So they send you packing to the federal pen. For the rest of your natural life. No computer, no gear, nothing. Total drag. Cement and bars, and the other guys inside aren't exactly your average beefcakes. They catch a glance at your cyber-jockey derrière and get a wet gleam in their eye. So what you do for the next twelve months is hit the weight room—hard and fast! You pump iron like your life depended on it—and it does. You learn to sleep with one eye open. Punching the heavy bag becomes your breakfast; tae-kwon-do your lunch, and for dinner… well, you gotta eat sometime. And practice? Plenty. 'Cause these boys got a gleam in their eyes that won't go away. But how you've changed! Over once scarecrow arms, muscles wrap tight and heavy, and you've got a fu-kick that makes the boys call you "Sir". Before you were just an average pencil-necked geek, now you could grace the front of Muscle and Guns Magazine. And just in time, too.

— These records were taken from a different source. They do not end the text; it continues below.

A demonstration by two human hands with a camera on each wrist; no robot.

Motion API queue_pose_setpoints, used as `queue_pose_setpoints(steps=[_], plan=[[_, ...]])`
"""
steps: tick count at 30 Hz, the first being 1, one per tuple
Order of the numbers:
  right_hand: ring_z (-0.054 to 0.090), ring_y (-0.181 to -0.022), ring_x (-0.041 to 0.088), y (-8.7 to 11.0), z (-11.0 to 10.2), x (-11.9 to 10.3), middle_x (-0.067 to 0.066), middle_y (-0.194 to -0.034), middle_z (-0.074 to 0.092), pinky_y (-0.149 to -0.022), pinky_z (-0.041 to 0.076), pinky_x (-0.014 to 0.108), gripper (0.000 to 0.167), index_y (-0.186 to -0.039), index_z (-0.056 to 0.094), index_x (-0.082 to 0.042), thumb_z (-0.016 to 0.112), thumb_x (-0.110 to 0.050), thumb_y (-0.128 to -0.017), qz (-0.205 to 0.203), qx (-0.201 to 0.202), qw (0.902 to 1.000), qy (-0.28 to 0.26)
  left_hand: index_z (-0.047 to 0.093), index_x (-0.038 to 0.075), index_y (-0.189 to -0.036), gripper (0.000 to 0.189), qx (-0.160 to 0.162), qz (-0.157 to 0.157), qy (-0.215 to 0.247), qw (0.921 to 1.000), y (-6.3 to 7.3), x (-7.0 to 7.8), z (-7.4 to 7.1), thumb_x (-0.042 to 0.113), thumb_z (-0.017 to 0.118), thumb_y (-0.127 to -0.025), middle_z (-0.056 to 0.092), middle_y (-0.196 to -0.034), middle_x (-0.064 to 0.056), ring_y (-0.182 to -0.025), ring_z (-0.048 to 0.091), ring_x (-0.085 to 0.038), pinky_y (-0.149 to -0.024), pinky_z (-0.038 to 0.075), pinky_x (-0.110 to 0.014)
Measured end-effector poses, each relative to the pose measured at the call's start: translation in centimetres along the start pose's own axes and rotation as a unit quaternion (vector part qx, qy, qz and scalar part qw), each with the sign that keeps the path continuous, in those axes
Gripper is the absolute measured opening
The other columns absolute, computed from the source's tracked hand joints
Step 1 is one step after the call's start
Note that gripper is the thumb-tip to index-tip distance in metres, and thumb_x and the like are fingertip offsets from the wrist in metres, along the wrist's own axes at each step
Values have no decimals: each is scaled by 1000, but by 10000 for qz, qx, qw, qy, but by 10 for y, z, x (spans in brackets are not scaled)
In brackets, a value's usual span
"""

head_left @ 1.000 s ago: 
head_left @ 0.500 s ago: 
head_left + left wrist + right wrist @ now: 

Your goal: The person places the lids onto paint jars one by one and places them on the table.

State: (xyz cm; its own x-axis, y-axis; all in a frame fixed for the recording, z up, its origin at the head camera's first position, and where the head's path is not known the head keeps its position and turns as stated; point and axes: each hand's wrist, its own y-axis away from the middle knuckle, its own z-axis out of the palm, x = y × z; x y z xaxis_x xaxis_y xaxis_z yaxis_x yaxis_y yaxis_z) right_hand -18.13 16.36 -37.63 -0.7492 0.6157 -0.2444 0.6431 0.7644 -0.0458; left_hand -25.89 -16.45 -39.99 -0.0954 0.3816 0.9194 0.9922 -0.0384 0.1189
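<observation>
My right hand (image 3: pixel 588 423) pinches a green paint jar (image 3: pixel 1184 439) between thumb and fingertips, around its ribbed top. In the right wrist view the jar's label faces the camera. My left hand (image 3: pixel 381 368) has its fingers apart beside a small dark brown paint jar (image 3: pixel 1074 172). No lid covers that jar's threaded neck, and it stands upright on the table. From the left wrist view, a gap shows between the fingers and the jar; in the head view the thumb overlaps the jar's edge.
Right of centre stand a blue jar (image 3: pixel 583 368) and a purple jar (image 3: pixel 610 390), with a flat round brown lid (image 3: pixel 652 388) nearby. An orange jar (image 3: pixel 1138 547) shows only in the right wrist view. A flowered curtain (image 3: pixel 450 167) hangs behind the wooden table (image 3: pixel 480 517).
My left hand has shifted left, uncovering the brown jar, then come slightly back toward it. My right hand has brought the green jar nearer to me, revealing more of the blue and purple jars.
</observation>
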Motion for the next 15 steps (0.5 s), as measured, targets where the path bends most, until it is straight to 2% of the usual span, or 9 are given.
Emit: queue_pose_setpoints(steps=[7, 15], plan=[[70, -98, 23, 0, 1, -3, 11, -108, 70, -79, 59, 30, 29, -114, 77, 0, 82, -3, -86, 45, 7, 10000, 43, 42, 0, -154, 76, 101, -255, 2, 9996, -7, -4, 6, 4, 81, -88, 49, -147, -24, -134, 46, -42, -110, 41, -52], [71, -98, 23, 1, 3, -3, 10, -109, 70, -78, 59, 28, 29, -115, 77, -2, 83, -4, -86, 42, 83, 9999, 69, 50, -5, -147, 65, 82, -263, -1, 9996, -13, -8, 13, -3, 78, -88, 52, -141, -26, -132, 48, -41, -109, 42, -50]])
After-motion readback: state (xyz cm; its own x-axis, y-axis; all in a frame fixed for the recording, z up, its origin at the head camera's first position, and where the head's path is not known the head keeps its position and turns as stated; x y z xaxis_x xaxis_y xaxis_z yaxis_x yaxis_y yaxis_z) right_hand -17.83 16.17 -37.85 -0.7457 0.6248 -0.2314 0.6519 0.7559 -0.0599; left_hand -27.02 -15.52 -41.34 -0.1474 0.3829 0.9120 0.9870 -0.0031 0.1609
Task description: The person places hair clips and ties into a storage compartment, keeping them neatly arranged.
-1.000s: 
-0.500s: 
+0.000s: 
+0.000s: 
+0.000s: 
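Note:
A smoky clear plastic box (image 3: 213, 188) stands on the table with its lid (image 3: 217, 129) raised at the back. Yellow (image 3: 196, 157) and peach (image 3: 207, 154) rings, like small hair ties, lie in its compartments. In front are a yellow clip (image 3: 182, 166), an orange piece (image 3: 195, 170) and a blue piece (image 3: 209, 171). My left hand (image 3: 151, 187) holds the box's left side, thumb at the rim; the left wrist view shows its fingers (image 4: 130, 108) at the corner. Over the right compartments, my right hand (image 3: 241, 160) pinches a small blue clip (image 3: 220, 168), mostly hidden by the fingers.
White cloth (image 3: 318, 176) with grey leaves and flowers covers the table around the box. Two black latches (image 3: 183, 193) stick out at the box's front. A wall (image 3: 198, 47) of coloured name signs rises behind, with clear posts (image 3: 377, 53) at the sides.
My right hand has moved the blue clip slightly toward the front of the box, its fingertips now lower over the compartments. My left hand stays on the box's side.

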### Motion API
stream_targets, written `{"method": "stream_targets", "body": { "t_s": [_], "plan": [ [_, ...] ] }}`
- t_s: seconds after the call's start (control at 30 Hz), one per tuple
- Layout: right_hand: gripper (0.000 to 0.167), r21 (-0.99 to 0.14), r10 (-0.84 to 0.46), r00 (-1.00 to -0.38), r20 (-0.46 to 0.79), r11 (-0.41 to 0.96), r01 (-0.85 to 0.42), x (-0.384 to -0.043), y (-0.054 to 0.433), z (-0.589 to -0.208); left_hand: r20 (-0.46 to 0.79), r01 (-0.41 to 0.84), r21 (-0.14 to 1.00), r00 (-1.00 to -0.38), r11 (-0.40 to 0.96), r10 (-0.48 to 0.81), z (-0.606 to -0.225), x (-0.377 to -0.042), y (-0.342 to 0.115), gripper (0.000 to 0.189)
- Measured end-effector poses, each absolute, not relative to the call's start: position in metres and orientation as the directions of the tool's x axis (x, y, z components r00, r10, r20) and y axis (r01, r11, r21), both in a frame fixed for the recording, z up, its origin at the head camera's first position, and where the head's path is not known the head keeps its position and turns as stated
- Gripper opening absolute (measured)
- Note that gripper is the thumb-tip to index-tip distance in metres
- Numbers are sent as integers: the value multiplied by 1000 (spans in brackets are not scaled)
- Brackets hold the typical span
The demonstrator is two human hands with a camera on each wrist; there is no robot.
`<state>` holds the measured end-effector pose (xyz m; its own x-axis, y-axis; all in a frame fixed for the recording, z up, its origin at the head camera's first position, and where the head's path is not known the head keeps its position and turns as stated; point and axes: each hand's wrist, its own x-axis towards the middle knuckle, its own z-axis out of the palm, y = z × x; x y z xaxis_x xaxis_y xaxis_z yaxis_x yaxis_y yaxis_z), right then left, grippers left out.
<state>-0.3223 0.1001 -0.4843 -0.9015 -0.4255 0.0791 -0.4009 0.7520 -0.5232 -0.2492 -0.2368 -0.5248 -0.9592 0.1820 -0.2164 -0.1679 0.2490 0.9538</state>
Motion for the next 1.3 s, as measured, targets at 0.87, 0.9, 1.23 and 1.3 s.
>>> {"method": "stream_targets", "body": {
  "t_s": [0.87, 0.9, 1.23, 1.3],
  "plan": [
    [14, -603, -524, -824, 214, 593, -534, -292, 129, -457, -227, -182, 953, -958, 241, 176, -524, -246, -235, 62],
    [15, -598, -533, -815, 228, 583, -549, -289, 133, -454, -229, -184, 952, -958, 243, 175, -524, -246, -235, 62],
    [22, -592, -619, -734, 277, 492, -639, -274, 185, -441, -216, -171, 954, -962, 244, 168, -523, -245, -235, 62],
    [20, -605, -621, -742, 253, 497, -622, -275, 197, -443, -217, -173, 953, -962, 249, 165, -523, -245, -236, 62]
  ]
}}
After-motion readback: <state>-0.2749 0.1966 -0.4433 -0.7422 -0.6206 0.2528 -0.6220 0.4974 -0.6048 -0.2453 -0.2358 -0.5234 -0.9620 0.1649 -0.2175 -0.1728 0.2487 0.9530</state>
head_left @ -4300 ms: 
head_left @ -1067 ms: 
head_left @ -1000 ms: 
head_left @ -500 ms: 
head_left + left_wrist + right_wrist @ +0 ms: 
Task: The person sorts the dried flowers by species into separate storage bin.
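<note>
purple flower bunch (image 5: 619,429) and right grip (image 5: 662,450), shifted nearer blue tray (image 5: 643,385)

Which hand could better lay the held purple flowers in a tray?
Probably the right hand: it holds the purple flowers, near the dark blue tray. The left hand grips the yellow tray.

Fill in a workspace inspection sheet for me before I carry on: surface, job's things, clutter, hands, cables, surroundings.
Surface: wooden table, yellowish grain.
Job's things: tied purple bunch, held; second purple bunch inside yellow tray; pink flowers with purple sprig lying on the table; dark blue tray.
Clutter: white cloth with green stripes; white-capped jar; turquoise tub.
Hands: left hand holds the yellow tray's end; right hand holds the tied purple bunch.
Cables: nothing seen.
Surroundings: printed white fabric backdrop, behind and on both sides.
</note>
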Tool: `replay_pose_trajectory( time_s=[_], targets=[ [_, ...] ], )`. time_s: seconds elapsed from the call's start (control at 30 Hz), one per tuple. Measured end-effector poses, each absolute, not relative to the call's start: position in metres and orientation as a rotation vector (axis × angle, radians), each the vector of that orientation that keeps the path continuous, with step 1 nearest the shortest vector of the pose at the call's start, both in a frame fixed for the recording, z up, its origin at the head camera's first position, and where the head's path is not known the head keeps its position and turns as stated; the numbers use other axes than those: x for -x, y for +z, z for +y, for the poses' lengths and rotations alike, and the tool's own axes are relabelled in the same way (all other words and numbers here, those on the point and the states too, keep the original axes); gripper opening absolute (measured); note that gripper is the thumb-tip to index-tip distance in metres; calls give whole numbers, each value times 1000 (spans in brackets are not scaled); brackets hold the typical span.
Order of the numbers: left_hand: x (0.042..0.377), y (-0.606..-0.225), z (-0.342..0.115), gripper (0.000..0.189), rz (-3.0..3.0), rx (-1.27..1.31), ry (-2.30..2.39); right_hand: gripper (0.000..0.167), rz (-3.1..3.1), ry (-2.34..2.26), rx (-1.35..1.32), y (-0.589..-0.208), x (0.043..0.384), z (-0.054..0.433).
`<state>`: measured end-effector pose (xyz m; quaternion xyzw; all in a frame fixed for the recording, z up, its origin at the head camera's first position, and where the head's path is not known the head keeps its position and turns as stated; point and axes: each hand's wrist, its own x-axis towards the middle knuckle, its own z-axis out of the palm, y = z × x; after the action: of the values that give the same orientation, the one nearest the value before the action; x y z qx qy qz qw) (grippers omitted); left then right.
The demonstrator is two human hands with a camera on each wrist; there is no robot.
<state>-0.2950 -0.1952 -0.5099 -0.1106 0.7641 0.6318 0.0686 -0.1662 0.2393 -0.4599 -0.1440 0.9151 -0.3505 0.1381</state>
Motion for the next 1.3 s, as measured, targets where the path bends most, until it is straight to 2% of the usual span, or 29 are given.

- Ex-General Iroh of Avatar: The Last Airbender worked out in prison in preparation for an escape attempt. The contrast between his figure in seasons one and three helped lead to his Memetic Badass status — by the end of his stay he was ripped and needed a pillow under his shirt to "maintain" his figure. By the time Zuko came to rescue him, he had already escaped single-handedly, leaving a wrecked cell and a heap of trounced guards gibbering about he was "like a One-Man Army". The nutrition part of this trope is Played With too — a sympathetic guard, Ming, gave extra food to Iroh while he pretended to be an insane prisoner who could barely eat his normal rations.
- In The Legend of Korra, Sequel Series to Avatar: The Last Airbender, we have Ghazan who is an earthbender imprisoned on a floating wooden fort with his cell in the middle. When we first see him, he's doing pull-ups from the top of his cage.
- In The Venture Bros., the Monarch is particularly proud of his "prison-sculpted abs." He was only in prison for a few months but managed to get some impressive definition on his otherwise incredibly gaunt frame.
- In Batman Beyond, scrawny uber-loser Willy Watt spent all his time in juvenile hall in the weight room, partially to pass the time, but mainly to be big and strong so he could push people around even without his psychic powers. However, when he breaks out and tries to take on his former tormentor, a typical high school jock, in a straight fight without powers, the jock still ends up stronger (or, at least, a better fighter), so Willy just goes back to using telekinesis.
- The Simpsons
- Marge bulks up to the point of being able to pin Homer while doing 30 days for shoplifting in the episode "Marge in Chains."
- Ruth Powers (who had stolen her ex-husband's car a few seasons back) evidently spent time bulking up while in prison, and encouraged Marge to do the same (and to use steroids to do so).
- Invoked in another episode. Homer is being sent to jail, claiming that he will become even more out of shape due to his imprisonment. A police officer states that most people actually get into shape while in prison, but Homer immediately cuts him off with his previous statement.
- Sideshow Bob does this one episode, in a Shout-Out to Cape Fear.
- On Family Guy, Meg Griffin became capable of beating up her own family after spending only three months in prison.
- In the 1990s Fox Spider-Man: The Animated Series cartoon, "Willie" Fisk underwent the physical and mental transformation needed to become Kingpin while in prison. When he went in, he was a tagalong butter-ball who got caught because he couldn't lift his own bulk onto a fire escape ladder. When he came out, he was a sumo wrestler in a good suit.
- Parodied on Scooby-Doo! Mystery Incorporated when grade-school-age Mary Anne Gleardan is incarcerated and learns to lift enormous barbells and kill with her braids.
- Downplayed in high-security prisons, which prohibit barbells and other training equipment, as they could be misused as weapons or escape tools. Some prison authorities offer counter-aggressive workout programs such as yoga. Inmates can also do weight training by lifting each other.
- Bernard Hopkins learned to box in prison and bulked up significantly. When he came out, he went on to become one of most highly regarded middleweight champions of all time.
- The Real Life person on whom the title character of Bronson was based claims to do about 3000 press-ups a day. He even wrote a book called Solitary Fitness.
- During the 1800s there existed such a thing as "Penal treadmills", which were large human-powered wheels similar to water wheels, that were used for punishment. These treadwheels were the precursor to our modern treadmill.